◆ **Source material**:
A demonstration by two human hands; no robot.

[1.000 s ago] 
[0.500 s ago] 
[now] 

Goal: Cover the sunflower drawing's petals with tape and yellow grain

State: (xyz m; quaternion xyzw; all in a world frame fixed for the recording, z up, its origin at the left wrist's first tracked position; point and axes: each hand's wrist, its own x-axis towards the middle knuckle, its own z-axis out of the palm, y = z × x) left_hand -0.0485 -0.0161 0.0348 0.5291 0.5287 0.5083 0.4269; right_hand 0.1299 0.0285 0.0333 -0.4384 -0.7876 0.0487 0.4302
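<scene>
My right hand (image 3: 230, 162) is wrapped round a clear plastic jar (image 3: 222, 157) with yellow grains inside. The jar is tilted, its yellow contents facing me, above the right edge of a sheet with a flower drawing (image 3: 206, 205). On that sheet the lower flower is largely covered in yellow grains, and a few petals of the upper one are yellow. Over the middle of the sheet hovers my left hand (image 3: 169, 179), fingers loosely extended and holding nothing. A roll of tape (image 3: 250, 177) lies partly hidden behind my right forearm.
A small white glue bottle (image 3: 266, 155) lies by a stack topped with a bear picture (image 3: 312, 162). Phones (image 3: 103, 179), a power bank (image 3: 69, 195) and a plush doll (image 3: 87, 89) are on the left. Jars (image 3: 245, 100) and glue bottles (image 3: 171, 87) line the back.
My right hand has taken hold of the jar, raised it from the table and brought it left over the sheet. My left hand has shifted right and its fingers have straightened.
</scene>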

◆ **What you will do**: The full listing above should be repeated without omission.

◆ **Response area**:
A demonstration by two human hands; no robot.

[1.000 s ago] 
[0.500 s ago] 
[now] 

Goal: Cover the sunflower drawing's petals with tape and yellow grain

State: (xyz m; quaternion xyzw; all in a world frame fixed for the recording, z up, its origin at the left wrist's first tracked position; point and axes: each hand's wrist, its own x-axis towards the middle knuckle, its own z-axis out of the palm, y = z × x) left_hand -0.0485 -0.0161 0.0348 0.5291 0.5287 0.5083 0.4269; right_hand 0.1299 0.0285 0.0333 -0.4384 -0.7876 0.0487 0.4302
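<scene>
My right hand (image 3: 230, 162) is wrapped round a clear plastic jar (image 3: 222, 157) with yellow grains inside. The jar is tilted, its yellow contents facing me, above the right edge of a sheet with a flower drawing (image 3: 206, 205). On that sheet the lower flower is largely covered in yellow grains, and a few petals of the upper one are yellow. Over the middle of the sheet hovers my left hand (image 3: 169, 179), fingers loosely extended and holding nothing. A roll of tape (image 3: 250, 177) lies partly hidden behind my right forearm.
A small white glue bottle (image 3: 266, 155) lies by a stack topped with a bear picture (image 3: 312, 162). Phones (image 3: 103, 179), a power bank (image 3: 69, 195) and a plush doll (image 3: 87, 89) are on the left. Jars (image 3: 245, 100) and glue bottles (image 3: 171, 87) line the back.
My right hand has taken hold of the jar, raised it from the table and brought it left over the sheet. My left hand has shifted right and its fingers have straightened.
</scene>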

This exercise has been fully answered.